=== Problem ===
Where a line below holds the string "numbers", that line goes into the answer.

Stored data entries

──────

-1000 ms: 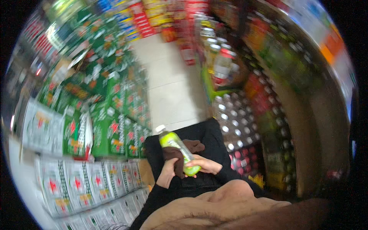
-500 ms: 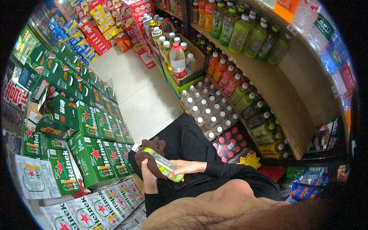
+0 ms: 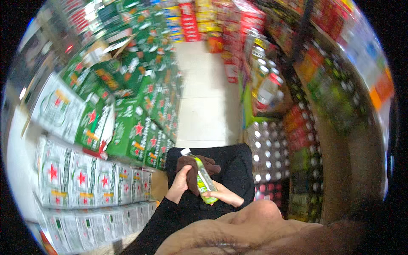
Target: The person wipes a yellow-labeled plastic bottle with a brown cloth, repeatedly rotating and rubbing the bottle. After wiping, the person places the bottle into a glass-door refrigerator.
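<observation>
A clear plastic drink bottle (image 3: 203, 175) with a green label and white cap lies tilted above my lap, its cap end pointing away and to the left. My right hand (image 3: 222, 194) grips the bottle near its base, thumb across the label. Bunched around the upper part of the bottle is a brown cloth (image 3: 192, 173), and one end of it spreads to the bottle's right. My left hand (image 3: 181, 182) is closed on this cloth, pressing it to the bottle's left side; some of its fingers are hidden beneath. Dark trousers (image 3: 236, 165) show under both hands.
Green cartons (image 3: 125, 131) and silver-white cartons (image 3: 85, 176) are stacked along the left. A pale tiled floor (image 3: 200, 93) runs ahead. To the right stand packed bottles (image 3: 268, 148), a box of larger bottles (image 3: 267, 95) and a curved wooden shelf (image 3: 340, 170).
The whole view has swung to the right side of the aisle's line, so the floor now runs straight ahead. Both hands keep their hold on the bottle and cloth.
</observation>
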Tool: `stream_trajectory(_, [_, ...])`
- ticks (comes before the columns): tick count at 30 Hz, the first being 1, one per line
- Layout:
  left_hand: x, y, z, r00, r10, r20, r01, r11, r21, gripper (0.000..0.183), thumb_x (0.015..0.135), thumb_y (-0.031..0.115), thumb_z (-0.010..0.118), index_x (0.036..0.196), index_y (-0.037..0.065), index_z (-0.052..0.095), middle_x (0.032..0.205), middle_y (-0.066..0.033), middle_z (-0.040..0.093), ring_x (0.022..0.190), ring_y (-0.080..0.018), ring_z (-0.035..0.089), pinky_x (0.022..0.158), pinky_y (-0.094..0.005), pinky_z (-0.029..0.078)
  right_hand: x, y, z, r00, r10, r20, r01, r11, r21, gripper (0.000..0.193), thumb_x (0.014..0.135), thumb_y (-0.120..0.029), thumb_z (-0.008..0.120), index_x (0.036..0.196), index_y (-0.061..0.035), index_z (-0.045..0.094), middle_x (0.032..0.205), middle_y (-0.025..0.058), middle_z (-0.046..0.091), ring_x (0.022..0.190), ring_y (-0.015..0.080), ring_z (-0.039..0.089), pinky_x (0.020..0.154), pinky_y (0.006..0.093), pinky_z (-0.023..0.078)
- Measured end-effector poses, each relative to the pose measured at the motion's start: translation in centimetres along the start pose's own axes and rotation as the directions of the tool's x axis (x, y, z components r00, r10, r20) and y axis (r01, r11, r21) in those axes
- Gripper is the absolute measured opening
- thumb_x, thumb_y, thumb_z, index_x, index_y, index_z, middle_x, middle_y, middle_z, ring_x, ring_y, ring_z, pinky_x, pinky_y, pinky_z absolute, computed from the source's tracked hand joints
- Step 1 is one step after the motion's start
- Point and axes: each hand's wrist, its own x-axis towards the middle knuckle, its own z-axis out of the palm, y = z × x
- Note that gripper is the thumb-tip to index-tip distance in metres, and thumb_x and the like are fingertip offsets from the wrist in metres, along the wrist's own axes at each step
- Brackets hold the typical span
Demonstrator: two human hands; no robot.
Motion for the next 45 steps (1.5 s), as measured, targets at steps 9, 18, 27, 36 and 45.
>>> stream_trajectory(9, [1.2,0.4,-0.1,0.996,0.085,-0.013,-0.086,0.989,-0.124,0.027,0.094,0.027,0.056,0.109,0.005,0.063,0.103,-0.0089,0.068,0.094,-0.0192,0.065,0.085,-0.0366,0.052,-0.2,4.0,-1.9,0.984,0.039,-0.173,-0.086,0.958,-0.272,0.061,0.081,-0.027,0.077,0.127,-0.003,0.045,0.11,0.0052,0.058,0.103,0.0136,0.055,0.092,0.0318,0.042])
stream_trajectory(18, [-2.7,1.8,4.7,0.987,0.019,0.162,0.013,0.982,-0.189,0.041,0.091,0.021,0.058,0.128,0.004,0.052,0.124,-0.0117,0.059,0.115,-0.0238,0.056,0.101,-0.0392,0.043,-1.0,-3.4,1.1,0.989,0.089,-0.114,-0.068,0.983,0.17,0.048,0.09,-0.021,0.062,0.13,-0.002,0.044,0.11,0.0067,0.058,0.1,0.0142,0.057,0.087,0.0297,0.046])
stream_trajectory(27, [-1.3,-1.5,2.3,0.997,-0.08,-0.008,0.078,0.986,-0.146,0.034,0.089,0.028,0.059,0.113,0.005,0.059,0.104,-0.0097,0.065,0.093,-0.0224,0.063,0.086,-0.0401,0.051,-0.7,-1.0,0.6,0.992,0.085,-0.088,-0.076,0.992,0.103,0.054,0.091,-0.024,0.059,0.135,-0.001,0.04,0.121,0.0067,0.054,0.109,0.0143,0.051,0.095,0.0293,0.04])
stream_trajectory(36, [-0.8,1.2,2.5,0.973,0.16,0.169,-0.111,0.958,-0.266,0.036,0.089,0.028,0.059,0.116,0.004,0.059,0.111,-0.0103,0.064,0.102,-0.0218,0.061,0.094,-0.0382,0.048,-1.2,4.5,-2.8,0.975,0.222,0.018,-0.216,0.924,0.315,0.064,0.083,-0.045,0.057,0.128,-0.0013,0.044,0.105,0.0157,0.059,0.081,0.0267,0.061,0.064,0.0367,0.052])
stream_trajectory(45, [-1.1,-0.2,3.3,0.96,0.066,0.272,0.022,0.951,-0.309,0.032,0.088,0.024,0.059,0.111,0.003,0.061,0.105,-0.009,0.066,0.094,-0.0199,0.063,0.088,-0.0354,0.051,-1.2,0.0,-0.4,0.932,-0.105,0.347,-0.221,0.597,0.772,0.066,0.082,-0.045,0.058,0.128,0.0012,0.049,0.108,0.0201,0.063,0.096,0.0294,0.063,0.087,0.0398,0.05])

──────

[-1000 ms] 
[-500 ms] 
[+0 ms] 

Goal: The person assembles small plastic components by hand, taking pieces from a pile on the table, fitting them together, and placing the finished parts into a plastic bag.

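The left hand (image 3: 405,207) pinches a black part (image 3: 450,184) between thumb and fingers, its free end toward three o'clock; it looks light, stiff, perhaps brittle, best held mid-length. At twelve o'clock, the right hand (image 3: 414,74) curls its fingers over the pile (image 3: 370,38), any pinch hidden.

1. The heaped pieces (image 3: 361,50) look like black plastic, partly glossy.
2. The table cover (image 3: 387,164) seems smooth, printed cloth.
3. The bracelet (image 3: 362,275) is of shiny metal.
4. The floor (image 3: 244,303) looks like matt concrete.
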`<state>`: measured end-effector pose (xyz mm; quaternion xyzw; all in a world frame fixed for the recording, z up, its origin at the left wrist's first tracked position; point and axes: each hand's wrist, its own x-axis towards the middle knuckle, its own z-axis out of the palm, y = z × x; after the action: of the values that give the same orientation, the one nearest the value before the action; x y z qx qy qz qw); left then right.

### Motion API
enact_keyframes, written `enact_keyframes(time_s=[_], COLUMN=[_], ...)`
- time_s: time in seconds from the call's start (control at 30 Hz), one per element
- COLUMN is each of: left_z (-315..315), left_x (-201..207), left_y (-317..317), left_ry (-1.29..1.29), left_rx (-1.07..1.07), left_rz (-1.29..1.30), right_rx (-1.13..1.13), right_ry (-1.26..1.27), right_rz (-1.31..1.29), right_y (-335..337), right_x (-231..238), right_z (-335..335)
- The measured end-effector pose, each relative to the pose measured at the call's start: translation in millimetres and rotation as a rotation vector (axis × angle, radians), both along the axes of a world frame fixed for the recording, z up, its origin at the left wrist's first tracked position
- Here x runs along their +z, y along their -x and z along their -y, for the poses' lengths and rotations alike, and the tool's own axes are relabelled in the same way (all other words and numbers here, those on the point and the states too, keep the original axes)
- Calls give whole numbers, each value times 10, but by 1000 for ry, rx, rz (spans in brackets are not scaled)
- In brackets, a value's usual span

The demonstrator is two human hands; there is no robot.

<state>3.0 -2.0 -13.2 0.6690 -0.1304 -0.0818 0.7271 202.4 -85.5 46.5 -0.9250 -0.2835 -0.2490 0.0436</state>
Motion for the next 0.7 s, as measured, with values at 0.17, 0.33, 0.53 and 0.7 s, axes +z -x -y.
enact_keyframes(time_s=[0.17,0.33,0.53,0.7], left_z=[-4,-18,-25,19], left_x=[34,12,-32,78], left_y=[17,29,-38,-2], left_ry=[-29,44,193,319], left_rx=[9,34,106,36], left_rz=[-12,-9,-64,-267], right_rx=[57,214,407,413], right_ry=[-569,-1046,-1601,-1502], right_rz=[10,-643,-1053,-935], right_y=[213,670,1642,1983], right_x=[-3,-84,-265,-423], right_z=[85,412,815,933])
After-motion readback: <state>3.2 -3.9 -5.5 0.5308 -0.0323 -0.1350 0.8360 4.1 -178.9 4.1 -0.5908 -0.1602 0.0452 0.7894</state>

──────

=== Reply to the exercise ===
- Here x runs along their +z, y along their -x and z along their -y, for the poses' lengths and rotations alike, and the tool's own axes are relabelled in the same way (all other words and numbers here, those on the point and the states too, keep the original axes)
- Calls give whole numbers, each value times 10, but by 1000 for ry, rx, rz (spans in brackets are not scaled)

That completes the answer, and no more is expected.